# Aurora Mummy and Tribute comprison pic



## IanWilkinson (Apr 23, 2010)

Hi all - just thought i would post this image i have of the Mummy kits i have. The picture is a size comparison shot for those who ain't seen them side by side before!....
The tribute was sculpted by Jeff Yagher.


----------



## Cro-Magnon Man (Jun 11, 2001)

Great paintjobs, both looking very reminiscent of the box art. I prefer the smaller 1/8 scale, but I like the way the larger kit doesn't have the nameplate incorporated into the base.


----------



## frankenstyrene (Oct 5, 2006)

Man, I would love to see the boxart Frank that size...but I guess we never will, shucks _*kicks floor, pouts*_


----------



## IanWilkinson (Apr 23, 2010)

i heard that Jeff started on the Franky tribute kit but due to poor sales or copyrigh issues it got pulled!... i allways wonder why it wasn't done sooner??... the Frankenstein must have been one if not the best selling Aurora monster kit?


----------



## wolfman66 (Feb 18, 2006)

Ian another Fantastic job done here on Both Mummys:thumbsup:.Frankenstein was always a big seller followed by the Creature.


----------



## djnick66 (May 2, 2008)

Thats cool. I always thought the Mummy was one of the better monster kits and also the one that really matched the box art most closely. I have the big Phantom and Dracula kits...


----------



## frankenstyrene (Oct 5, 2006)

IanWilkinson said:


> i heard that Jeff started on the Franky tribute kit but due to poor sales or copyrigh issues it got pulled!... i allways wonder why it wasn't done sooner??... the Frankenstein must have been one if not the best selling Aurora monster kit?
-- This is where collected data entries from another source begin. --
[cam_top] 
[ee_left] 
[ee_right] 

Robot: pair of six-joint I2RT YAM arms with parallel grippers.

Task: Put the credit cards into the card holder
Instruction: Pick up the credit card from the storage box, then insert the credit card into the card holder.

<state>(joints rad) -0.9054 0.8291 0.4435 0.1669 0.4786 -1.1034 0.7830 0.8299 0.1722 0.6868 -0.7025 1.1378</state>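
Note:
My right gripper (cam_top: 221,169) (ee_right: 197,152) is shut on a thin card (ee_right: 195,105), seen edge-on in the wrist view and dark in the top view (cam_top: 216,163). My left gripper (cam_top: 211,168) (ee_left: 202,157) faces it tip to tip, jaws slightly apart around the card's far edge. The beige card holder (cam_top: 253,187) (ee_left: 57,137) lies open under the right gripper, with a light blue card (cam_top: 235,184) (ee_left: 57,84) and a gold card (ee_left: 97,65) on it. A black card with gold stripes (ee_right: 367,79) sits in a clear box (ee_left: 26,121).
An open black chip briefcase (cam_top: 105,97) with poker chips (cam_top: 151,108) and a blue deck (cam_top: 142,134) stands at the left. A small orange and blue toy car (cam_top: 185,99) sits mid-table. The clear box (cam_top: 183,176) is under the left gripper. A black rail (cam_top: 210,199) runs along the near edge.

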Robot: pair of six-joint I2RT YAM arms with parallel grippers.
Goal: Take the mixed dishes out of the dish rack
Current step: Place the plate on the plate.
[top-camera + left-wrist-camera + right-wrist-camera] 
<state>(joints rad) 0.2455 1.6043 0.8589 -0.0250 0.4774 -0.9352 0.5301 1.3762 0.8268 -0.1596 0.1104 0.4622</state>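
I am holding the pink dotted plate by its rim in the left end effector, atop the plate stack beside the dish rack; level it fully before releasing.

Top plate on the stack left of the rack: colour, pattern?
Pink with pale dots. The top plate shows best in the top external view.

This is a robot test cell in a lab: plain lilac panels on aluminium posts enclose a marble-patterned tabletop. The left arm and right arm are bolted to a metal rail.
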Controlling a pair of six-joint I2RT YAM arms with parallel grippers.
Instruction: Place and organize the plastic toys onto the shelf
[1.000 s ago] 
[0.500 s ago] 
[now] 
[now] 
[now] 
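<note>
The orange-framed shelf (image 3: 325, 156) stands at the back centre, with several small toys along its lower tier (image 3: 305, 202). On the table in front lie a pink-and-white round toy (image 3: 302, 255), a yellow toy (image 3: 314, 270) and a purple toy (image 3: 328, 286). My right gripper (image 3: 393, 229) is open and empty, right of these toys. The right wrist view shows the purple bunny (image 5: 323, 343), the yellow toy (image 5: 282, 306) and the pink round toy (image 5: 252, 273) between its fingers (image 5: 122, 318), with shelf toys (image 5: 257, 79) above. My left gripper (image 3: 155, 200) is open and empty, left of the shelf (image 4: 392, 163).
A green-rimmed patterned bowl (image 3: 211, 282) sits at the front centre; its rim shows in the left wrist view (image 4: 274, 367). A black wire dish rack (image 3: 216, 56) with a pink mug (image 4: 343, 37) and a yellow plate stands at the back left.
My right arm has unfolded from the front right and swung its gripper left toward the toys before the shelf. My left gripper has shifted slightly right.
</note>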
I think it's like Wolfie said; the Frank kit started it all and was always a strong seller. So was the Creech once it came out. Nothing at all against their choices of sculpts, and Jeff did wonderfully on all of them, but I wonder if sales would have been better if they'd started out with either Frankie or the Creature? Phantom is dead on...but could it have waited? Guess we'll never know, but for sure I'd have the Frank if they'd produced one (I never could afford the ones they did release but would have found the money for a Frank).

BTW - and sorry to bring up a possible sore topic - who exactly does own the boxart likenesses now, if someone ever did want to make the other boxart kits?


----------



## frankenstyrene (Oct 5, 2006)

djnick66 said:


> I always thought the Mummy was one of the better monster kits and also the one that really matched the box art most closely.


Overall I think it's the best monster sculpt Aurora did, followed by MotM Creature (minus the head, which we can now replace).

I'd hazard a guess that if the Dracula kit actually resembled Lugosi more than it does, which isn't much, it'd probably be the best of the lot. But now we can fix that, too!


----------



## Disco58 (Apr 10, 2011)

IanWilkinson said:


> Hi all - just thought i would post this image i have of the Mummy kits i have. The picture is a size comparison shot for those who ain't seen them side by side before!....
> The tribute was sculpted by Jeff Yagher.


OK< I know I'm going to take a beating for this, but which one is which? I'm trying to dig back through the memory tape reels, and I'm thinking the smaller one on the left is the original Aurora....


----------



## wolfman66 (Feb 18, 2006)

Disco58 said:


> OK< I know I'm going to take a beating for this, but which one is which? I'm trying to dig back through the memory tape reels, and I'm thinking the smaller one on the left is the original Aurora....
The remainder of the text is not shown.